De nombreux articles, des brochures demandent à la Convention nationale sa libération, entraînant un
véritable mouvement de l’opinion publique en faveur de la princesse. À travers romances et articles, cette
princesse devient une héroïne romantique. Cependant, au-delà de cet aspect sentimental, la louange
de Madame Royale cache une condamnation de la Révolution. Ce mouvement en faveur de Marie-Thérèse
n’était en effet pas dû au hasard. Le personnage de Madame Royale a contribué à unir modérés et
royalistes dans la lutte qui les opposait à la Convention nationale et qui déboucha sur le 13 vendémiaire.
Marie-Thérèse Charlotte de France naît à Versailles le 19 décembre 1778. Sa naissance est très attendue
puisqu’il s’agit du premier enfant de la reine Marie-Antoinette. Déception, ce n’est qu’une fille. Louis XVI
ne s’en montre pas contrarié et la jeune mère estime qu’un fils "eût plus particulièrement appartenu à l’Etat"

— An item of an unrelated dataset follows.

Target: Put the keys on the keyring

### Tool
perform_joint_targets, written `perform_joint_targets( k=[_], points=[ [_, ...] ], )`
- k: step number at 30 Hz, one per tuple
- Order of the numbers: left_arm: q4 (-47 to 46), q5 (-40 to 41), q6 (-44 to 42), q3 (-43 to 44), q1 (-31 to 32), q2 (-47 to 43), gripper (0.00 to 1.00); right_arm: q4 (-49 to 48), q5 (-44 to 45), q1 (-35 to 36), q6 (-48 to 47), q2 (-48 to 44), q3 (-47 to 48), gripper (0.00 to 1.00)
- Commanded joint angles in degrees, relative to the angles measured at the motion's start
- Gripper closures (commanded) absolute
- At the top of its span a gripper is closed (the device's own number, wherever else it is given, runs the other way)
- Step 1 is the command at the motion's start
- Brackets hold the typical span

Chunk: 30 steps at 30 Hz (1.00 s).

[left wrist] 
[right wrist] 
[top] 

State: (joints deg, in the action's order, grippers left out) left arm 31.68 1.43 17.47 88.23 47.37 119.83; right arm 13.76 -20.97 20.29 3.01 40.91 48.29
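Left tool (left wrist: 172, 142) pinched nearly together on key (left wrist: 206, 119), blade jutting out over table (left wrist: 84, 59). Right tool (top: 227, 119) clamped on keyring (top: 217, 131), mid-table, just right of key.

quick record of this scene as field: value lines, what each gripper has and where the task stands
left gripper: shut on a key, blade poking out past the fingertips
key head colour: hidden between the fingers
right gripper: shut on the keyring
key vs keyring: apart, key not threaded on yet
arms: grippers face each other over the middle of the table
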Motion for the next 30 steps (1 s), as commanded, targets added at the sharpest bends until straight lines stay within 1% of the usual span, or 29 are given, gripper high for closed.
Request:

et que sa première-née "ne lui en sera pas moins chère." Baptisée le jour même, la princesse reçoit les
prénoms de sa grand-mère, l’Impératrice Marie-Thérèse, et celui de son parrain, le roi Charles III d’Espagne,
ainsi que le titre de “Madame Royale”. Logée dans l’aile des Princes, la petite Marie-Thérèse compte plus
de vingt personnes à son service. La plus importante n’est autre que Victoire-Armande de Rohan-Soubise,
princesse de Guéméné, gouvernante des enfants de France. Cette charge est dans la famille depuis cinq
générations et son arrière-arrière-grand-mère, la duchesse de Ventadour, a probablement sauvé la vie
de Louis XV lorsqu’il avait deux ans, en le choyant très particulièrement et en l'éloignant de la variole.
Lorsqu’elle met au monde le dauphin le vingt-deux octobre 1781, Marie-Antoinette annonce à Mme de
Guéméné qu’elle “reprend sa fille”, ayant fait son devoir envers la France. La gouvernante sera remplacée
en 1782 par la duchesse de Polignac, amie de la reine. Ainsi, la souveraine espère pouvoir prendre en main
l’éducation de sa fille. Âgée de quatre ans, Marie-Thérèse se montre déjà réfléchie si bien que son oncle,
le comte d’Artois, la surnomme ” Mousseline la Sérieuse”. Malgré le fait que Marie-Antoinette s’intéresse
à ses enfants plus que ne l’ont fait les reines de France avant elle, Madame Royale manifeste très vite de
l’antipathie pour sa mère. En 1783 alors que la souveraine fait une grave chute de cheval qui aurait pu la
tuer, la petite princesse affirme qu’elle en aurait été contente et que, libérée de sa mère, elle aurait pu faire
tout ce qu’elle souhaitait. En grandissant, elle développe un caractère difficile, accompagné d’une fierté
que sa mère juge trop excessive. Marie-Antoinette s’implique toujours dans l’éducation de Madame
Royale. Celle-ci est douée pour la lecture, a une excellente mémoire et montre un certain goût pour
les arts en particulier pour le piano. C’est une élève appliquée au grand contentement de ses parents.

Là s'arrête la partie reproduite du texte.